## Assignment
Would you please copy every line below that includes the string "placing"?

## Data for analysis
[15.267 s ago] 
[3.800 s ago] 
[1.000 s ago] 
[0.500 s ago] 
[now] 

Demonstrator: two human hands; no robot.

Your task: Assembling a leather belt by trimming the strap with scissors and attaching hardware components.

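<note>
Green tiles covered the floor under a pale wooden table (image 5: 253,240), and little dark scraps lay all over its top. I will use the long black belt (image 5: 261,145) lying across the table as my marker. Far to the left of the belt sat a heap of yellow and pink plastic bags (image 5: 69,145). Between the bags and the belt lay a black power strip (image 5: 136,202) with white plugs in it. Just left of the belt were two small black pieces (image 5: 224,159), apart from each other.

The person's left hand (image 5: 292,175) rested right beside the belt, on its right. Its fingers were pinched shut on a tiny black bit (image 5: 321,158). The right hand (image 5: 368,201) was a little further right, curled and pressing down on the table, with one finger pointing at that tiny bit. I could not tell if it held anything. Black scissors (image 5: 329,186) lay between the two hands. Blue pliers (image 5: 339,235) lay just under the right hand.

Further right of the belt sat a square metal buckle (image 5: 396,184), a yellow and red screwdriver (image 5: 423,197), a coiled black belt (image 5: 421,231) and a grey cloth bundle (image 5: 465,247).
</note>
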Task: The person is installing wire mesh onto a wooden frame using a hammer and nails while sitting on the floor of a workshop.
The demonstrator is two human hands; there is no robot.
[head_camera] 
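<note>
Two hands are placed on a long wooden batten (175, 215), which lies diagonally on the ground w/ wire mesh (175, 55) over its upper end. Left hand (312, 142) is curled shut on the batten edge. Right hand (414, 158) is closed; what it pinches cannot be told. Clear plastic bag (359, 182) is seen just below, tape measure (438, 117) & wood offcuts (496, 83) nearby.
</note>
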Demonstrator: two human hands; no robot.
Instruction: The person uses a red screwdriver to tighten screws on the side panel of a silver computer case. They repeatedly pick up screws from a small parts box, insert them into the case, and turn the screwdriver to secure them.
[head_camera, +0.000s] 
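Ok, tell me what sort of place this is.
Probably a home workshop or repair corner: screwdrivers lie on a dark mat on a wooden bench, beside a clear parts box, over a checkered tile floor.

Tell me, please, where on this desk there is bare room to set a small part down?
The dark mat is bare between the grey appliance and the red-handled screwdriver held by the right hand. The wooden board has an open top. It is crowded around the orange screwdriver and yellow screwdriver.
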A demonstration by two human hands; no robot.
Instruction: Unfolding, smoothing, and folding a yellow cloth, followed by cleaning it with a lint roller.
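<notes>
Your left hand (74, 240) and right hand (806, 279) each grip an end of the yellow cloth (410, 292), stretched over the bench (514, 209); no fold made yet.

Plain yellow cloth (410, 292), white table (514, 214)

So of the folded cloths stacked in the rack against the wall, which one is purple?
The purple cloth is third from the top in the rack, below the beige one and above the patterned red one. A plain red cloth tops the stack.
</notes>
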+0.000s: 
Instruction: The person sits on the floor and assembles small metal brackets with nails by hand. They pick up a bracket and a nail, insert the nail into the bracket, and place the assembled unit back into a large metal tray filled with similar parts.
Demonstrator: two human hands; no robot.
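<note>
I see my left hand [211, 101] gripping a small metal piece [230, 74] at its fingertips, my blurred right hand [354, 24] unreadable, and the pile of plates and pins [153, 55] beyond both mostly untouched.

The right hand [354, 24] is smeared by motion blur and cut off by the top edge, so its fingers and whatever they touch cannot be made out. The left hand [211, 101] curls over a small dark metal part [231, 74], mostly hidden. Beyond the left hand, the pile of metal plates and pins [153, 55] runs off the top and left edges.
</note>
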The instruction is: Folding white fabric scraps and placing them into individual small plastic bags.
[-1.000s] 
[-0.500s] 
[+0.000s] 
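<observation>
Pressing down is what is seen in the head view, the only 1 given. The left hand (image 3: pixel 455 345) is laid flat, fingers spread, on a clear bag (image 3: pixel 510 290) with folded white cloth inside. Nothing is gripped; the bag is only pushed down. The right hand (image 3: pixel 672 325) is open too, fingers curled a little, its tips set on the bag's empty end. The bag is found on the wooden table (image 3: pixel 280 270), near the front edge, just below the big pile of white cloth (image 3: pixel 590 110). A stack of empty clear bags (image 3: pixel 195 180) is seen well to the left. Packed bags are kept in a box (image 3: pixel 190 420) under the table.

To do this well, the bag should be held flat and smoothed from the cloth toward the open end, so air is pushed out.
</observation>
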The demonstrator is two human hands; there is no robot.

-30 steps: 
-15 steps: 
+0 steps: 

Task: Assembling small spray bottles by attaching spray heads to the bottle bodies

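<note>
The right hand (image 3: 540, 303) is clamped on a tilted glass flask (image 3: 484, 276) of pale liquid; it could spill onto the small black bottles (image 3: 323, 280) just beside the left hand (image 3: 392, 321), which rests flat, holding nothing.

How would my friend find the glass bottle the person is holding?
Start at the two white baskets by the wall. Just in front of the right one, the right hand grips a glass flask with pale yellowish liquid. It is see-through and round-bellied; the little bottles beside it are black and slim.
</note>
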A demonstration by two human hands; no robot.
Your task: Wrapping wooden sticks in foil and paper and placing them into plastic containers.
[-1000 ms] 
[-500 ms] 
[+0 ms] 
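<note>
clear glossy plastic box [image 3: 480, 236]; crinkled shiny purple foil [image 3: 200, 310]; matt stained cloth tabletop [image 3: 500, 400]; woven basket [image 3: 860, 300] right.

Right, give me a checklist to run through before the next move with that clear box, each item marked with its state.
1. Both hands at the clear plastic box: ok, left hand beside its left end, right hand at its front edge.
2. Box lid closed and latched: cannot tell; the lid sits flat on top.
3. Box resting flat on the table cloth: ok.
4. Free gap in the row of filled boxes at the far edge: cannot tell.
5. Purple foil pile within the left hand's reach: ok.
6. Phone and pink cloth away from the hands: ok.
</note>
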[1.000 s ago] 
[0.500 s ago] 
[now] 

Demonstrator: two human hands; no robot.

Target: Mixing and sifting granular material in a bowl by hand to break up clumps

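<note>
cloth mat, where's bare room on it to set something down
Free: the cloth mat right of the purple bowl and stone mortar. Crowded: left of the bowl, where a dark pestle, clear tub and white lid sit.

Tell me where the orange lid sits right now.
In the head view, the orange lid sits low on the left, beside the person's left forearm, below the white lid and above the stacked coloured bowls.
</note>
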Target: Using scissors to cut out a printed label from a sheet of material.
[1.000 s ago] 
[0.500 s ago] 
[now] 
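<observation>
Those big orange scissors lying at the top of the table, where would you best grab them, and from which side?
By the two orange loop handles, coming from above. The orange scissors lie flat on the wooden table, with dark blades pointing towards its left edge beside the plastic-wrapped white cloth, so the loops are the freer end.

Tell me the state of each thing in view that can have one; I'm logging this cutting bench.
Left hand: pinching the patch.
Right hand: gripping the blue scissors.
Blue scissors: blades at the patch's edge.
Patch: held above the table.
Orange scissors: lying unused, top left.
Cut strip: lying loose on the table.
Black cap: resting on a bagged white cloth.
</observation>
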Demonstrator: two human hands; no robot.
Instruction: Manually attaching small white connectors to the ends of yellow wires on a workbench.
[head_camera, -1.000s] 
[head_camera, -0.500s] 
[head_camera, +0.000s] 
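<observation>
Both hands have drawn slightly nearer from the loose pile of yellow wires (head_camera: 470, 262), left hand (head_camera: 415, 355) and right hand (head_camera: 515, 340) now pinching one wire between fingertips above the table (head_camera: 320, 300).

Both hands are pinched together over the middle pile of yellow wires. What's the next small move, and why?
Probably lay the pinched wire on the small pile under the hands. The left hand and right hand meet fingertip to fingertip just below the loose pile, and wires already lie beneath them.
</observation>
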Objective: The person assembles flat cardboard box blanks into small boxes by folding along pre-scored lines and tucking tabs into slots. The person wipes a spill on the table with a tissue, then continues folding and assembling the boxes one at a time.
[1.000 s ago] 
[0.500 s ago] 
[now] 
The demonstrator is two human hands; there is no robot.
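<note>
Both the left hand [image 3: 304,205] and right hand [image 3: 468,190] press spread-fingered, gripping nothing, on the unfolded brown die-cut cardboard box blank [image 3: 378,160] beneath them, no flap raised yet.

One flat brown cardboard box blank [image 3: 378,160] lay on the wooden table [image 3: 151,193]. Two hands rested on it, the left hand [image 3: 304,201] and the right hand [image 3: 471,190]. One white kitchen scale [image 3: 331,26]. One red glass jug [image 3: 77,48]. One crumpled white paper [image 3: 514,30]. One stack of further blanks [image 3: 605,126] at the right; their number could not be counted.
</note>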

## Response
The instruction is: Folding white fabric scraps and placing them into individual small plastic bags.
Your task: Wrapping wooden sticks in foil and paper and placing them into plastic containers.

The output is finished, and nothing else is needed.